An interaction model is flexible: it allows for different slopes and different intercepts.

To plot an interaction model, we use geom_smooth() like we did in Chapter 6. Note that while the three lines at first glance seem parallel, they aren’t quite.

ggplot(ma_schools, aes(x = percent_economically_disadvantaged, y = average_sat_math, color = school_size))+
  geom_point() +
  geom_smooth(method = "lm", se = FALSE ) +
  labs(y = "Math SAT Score", x = "Percentage of Economically Disadvantaged Students")
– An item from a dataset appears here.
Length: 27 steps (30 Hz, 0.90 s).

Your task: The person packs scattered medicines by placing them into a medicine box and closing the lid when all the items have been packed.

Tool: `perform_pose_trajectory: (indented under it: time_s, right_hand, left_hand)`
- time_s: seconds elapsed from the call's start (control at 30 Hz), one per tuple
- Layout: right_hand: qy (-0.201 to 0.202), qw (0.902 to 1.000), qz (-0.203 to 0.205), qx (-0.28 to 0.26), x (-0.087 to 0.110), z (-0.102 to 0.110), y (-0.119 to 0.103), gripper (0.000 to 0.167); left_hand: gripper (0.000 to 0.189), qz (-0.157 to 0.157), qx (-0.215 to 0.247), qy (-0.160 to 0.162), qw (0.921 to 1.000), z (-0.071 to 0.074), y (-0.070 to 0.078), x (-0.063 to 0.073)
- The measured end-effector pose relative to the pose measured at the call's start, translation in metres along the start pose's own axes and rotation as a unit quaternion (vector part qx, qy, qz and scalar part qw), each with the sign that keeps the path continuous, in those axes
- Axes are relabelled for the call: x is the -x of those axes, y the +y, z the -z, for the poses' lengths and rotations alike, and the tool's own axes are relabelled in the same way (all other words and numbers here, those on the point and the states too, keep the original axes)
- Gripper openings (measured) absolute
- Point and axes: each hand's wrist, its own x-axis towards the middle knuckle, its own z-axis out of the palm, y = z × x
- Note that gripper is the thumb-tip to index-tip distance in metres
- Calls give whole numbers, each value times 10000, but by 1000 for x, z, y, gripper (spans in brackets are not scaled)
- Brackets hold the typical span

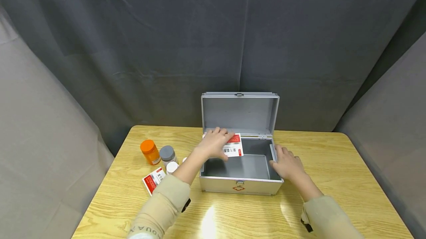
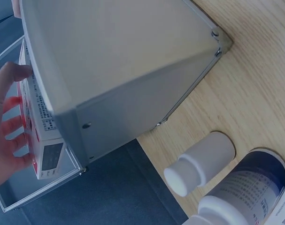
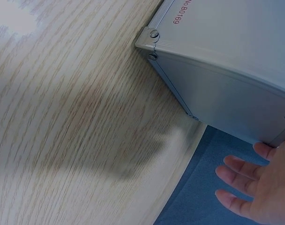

So of all possible three lines with different slopes and different intercepts, these three are “best fitting” in that they have the smallest sum of squared residuals as we saw in moderndive Ch 6.3.3.

Let’s get the regression table for the corresponding interaction model. Note the use of *. Also, in this case although R’s default behavior would make large the baseline group because it comes first alphabetically, we changed the “baseline” group so that it is the small schools.

model_1_interaction <- lm(average_sat_math ~ percent_economically_disadvantaged * school_size, data = ma_schools)
get_regression_table(model_1_interaction)

term	estimate	std_error	statistic	p_value	lower_ci	upper_ci
intercept	594.327	13.288	44.726	0.000	568.186	620.469
percent_economically_disadvantaged	-2.932	0.294	-9.961	0.000	-3.511	-2.353
school_sizemedium	-17.764	15.827	-1.122	0.263	-48.899	13.371
school_sizelarge	-13.293	13.813	-0.962	0.337	-40.466	13.880
percent_economically_disadvantaged:school_sizemedium	0.146	0.371	0.393	0.694	-0.585	0.877
percent_economically_disadvantaged:school_sizelarge	0.189	0.323	0.586	0.559	-0.446	0.824

Notice how there are 6 rows in the regression table reflecting the 6 elements of the equation to obtained fitted values \(\widehat{y}\). This is a measure of this model’s complexity.

Parallel slopes model

An parallel slopes model is less flexible: it allows for different intercepts but forces a common slope.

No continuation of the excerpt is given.